→ Data
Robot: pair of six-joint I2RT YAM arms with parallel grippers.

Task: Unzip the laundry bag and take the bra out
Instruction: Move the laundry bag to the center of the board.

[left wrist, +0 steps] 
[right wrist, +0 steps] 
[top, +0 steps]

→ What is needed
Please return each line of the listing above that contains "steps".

→ Answer space
[left wrist, +0 steps] 
[right wrist, +0 steps] 
[top, +0 steps]

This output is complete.